O humor caiu no meu colo como um presente de Deus. Parece aquele papo cafona, clichê, de ator de que o personagem da novela foi um presente do Walcyr Carrasco, da Gloria Perez etc., mas, no meu caso, é a pura verdade. Eu nunca fui atrás da comédia, ela caiu no meu colo graças ao CQC. A princípio, recebi o convite para ser um produtor do programa, pois tinha experiência como produtor cultural e em backstage artístico. Só que insisti para fazer o teste para repórter. Consegui a vaga por uma questão de perseverança, de ser cara de pau. O mundo do stand up me foi apresentado através do Oscar (Filho), do Rafinha (Bastos) e do Danilo (Gentili). Eu, então, resolvi experimentar e me encontrei nisso. Apesar de ter consciência de que os meus primeiros shows eram ruins - as pessoas iam mais por causa da popularidade do CQC -, como houve uma química com a comédia, quis ficar bom nela. Hoje, estou no meio por mérito, não mais por oportunidade. Passados 12 anos, agora eu faço por merecer.

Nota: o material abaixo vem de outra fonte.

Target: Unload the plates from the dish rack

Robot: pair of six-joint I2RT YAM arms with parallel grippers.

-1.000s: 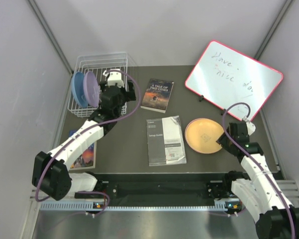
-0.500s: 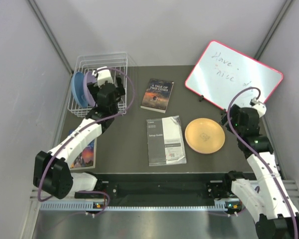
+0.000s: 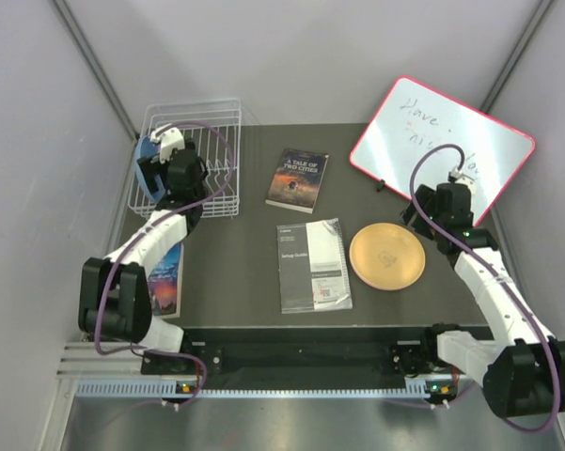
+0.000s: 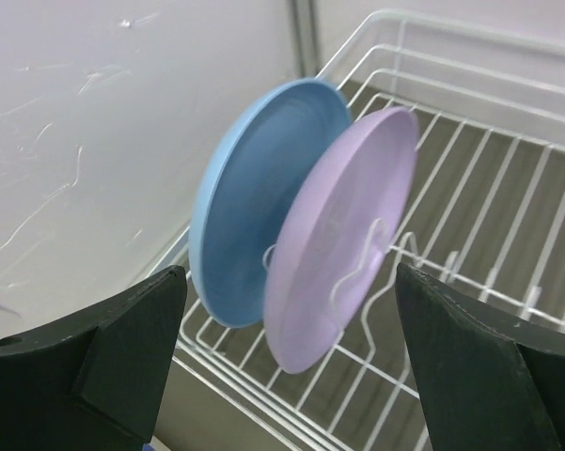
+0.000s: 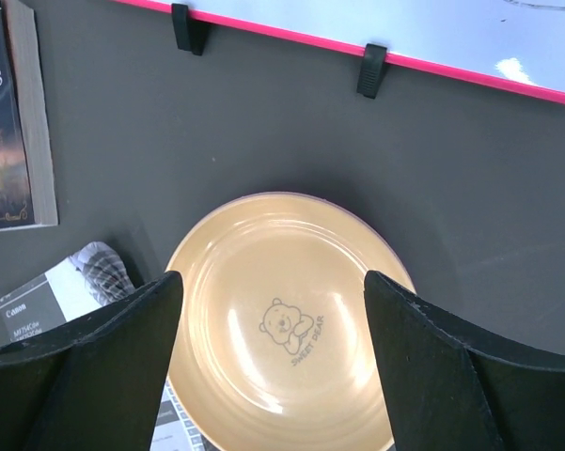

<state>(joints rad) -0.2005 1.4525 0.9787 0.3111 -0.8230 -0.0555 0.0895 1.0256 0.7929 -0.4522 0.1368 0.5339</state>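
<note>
Left wrist view: blue plate (image 4: pixel 249 188) and lavender plate (image 4: pixel 343 244) on edge in the dish rack (image 4: pixel 508 216), with the left fingers (image 4: pixel 122 357) spread wide.

The left fingers hold nothing. Both plates stand ahead of them, in the gap between the fingertips. The blue one is toward the left finger and the lavender one just beside it, slotted in the white wire rack. Further right, the right fingers (image 5: pixel 85 376) also stand wide apart and grip nothing. The orange-tan plate (image 5: pixel 282 319) lies flat on the dark worktop (image 5: pixel 263 132) between and just beyond them, with a small bear printed at its middle. Past that plate stands the red-framed whiteboard (image 5: pixel 404 28). A book (image 5: pixel 5 122) lies off to the left finger's side.
</note>
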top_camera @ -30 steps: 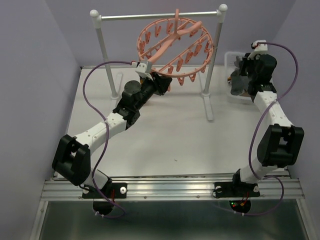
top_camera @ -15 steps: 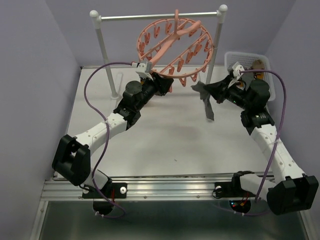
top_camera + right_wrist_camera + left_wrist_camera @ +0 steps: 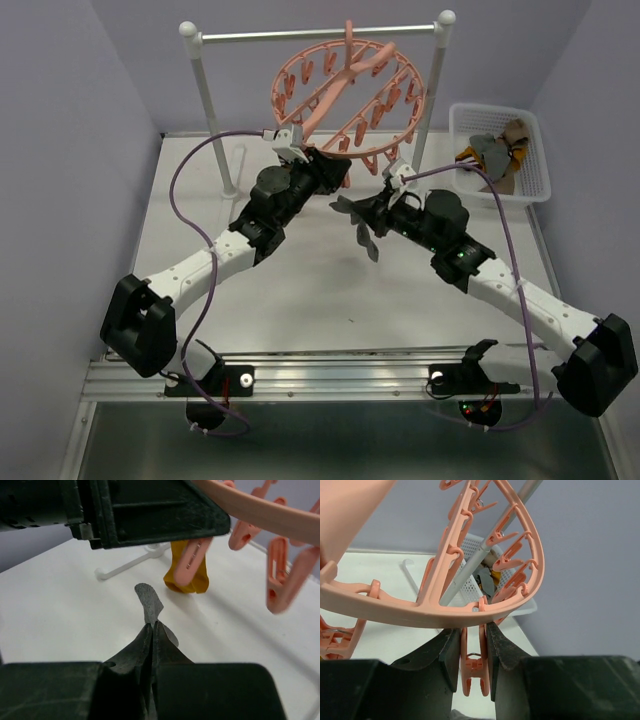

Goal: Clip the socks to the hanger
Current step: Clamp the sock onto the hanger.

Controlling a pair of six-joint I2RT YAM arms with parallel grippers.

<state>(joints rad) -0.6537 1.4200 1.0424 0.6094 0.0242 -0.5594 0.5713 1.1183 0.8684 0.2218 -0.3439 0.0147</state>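
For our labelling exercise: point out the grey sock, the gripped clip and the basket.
grey sock (image 3: pixel 146 597), right wrist view, free tip.
clip (image 3: pixel 475 676), left wrist view, lower body.
basket (image 3: pixel 495 107), top view, far rim.

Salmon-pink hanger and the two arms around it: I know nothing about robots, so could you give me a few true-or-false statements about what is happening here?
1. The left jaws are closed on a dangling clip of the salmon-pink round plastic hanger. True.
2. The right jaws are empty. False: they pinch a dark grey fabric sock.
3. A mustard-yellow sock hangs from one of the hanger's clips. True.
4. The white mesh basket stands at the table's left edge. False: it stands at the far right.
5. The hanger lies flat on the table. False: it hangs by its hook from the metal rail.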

E já se apresentou até fora do País.


Ainda não caiu a ficha para mim de quantas coisas incríveis a comédia me proporciona. Uma delas foi fazer show no Japão. Em 2014, eu estava na geladeira na Record e recebia salário para não trabalhar. Sofri muito com isso. Um amigo disse para deixar de ser bobo e aproveitar para fazer o que tinha vontade. Foi assim que aceitei o convite para me apresentar no Japão, por duas semanas. Também não acredito até hoje que a comédia me possibilitou comprar a minha casa e o sítio modesto, para o qual gosto de ir no fim de semana. Sou muito grato por tudo.

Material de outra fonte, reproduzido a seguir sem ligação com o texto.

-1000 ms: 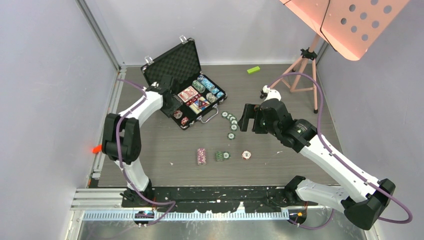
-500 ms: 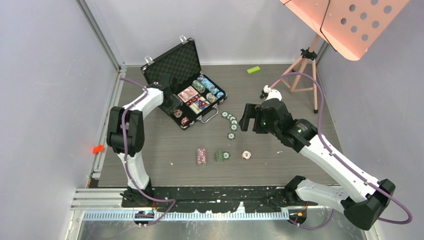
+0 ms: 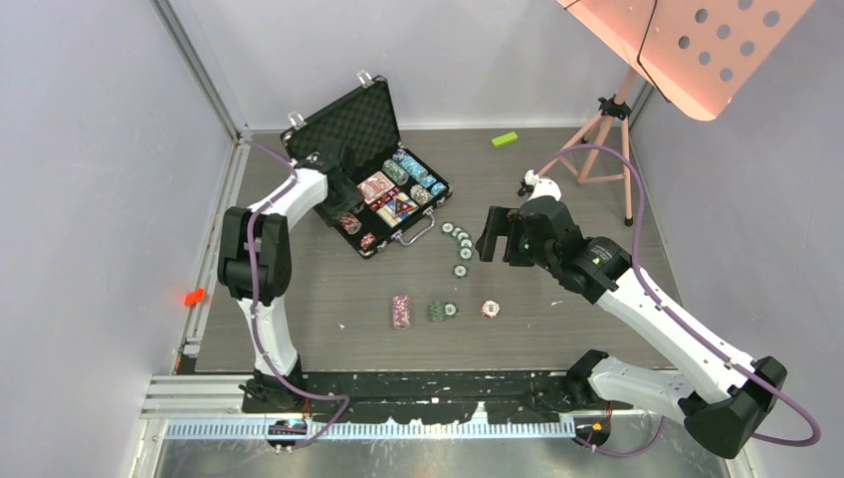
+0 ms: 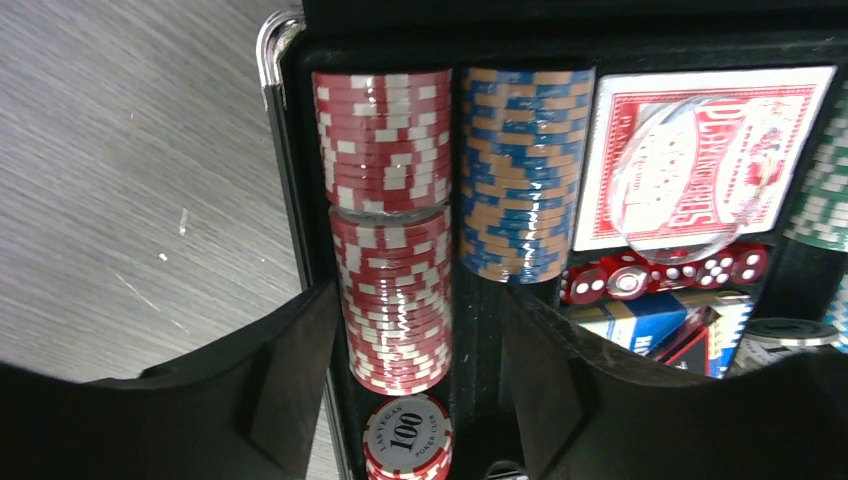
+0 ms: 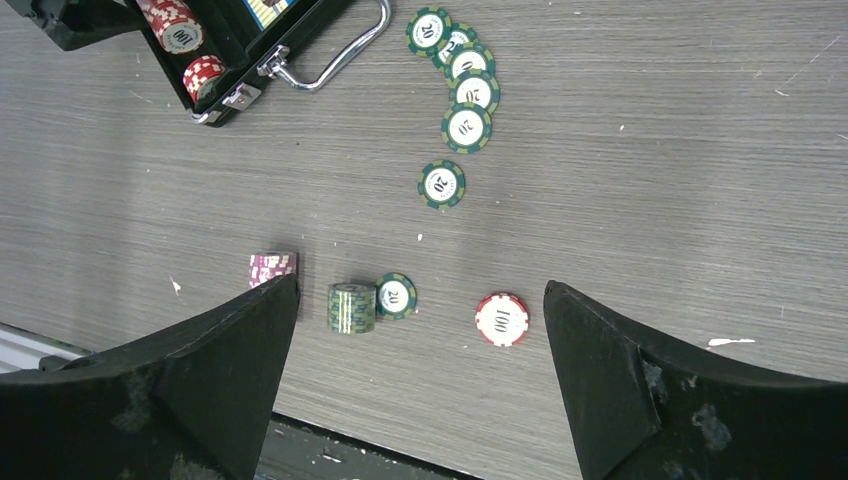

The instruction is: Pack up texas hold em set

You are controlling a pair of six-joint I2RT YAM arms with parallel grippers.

AUTOBULLYING Nos seus shows e livros, você usa bastante a sua vida pessoal como matéria-prima. Como administra isso internamente?

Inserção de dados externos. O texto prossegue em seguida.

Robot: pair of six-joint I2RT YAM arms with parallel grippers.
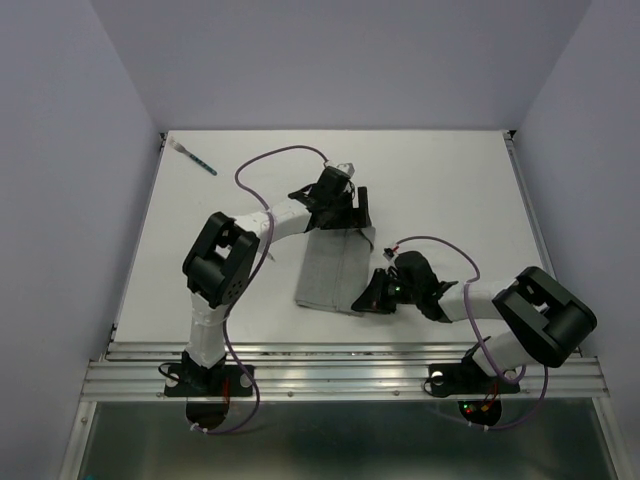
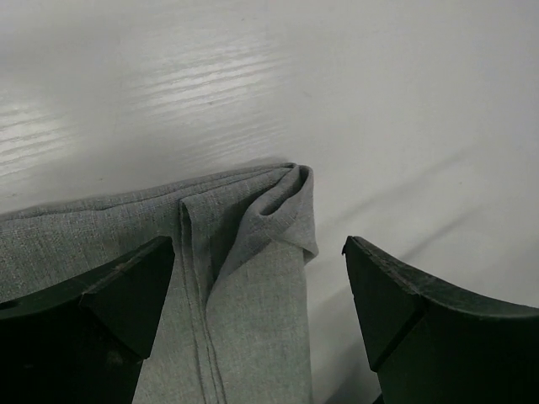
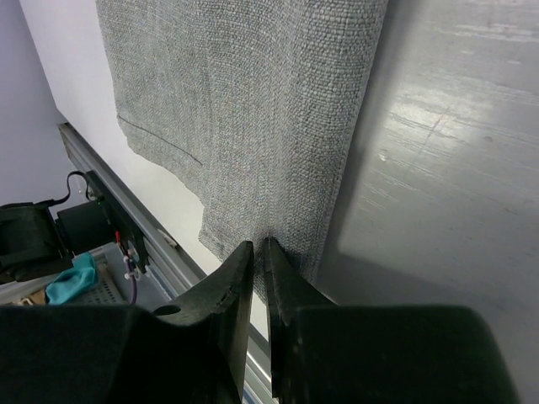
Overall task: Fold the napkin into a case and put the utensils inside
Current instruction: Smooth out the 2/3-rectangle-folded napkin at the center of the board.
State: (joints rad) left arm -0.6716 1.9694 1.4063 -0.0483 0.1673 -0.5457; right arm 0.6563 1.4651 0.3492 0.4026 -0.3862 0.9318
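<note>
The grey napkin (image 1: 333,268) lies on the white table, folded in layers into a flat rectangular case. At its far end my left gripper (image 1: 346,220) stands open. Its fingers straddle the rumpled far right corner of the napkin (image 2: 253,252) without touching it. My right gripper (image 1: 372,300) is shut on the napkin's near right edge. In the right wrist view the closed fingertips (image 3: 244,252) pinch the cloth (image 3: 244,101) at its hem. One of the utensils (image 1: 197,160), with a teal handle and a silver end, lies at the far left corner of the table.
A metal rail (image 1: 340,365) runs along the near edge of the table (image 1: 450,190). Lilac walls close in the left, right and far sides. Purple cables (image 1: 270,160) loop off both arms above the surface.
</note>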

As minhas experiências amorosas me renderam o livro Meu Azar com as Mulheres, o canal do YouTube Love Treta, o show de stand up O Problema Não É Você, Sou Eu! e, acima de tudo, me garantiram o perfil de comediante. Utilizei bastante as minhas histórias na condição de anti-herói, porque entendi que é um lugar maravilhoso e pouco explorado. Mostrei que era um cara que estava chegando aos 40 anos sem saber cozinhar e dirigir, que não dava certo com as mulheres e que não se cuidava direito. E encontrei um público para isso. Apenas decidi abandonar essa linha, pois ela começou a me fazer mal, por estar ligada ao autobullying. Estava, indiretamente, acreditando que eu era um m...


É muito autocrítico?


Sou meu maior juiz, meu maior crítico, mas também meu maior fã. Gosto de me assistir, porém não curto alguns dos trabalhos que fiz. Mesmo assim, respeito a minha iniciativa de tê-los lançado, por ter acreditado neles na ocasião. Por exemplo, não gosto do livro Meu Azar com as Mulheres. Minha obra seguinte, Memórias de Zarabatanas, é 20 vezes melhor. Reconheço que tive uma fase meio loser, por trabalhar demais e ficar sem tempo, por exemplo, para tirar carteira de motorista e engatar um relacionamento. No entanto, hoje, tenho uma namorada maravilhosa, dirijo bem e aprendi a cuidar da casa.


O que deseja daqui para frente?


Ajustei a minha perspectiva de sucesso. Há dez anos, eu queria fazer muito sucesso; hoje, desejo simplesmente que o reconhecimento das pessoas seja uma consequência do meu trabalho. Tenho claro que o sucesso é uma consequência, não uma finalidade. Em comparação com o Rafa de dez anos atrás, agora eu tenho um brilho no olhar, que antes não existia e é fruto de uma segurança pessoal. Estou mais maduro. E montei um projeto para negociar a minha volta para a TV: o Casa do Rafa, um programa de convivência do lar, que vai reforçar a importância de o homem se envolver também nas atividades domésticas. A minha coapresentadora será a Lena, que é o meu braço direito em casa há dez anos.


SERVIÇO: Os ingressos para os espetáculos de Rafael Cortez vão de R$ 20 a R$ 60. Podem ser adquiridos no site Sympla.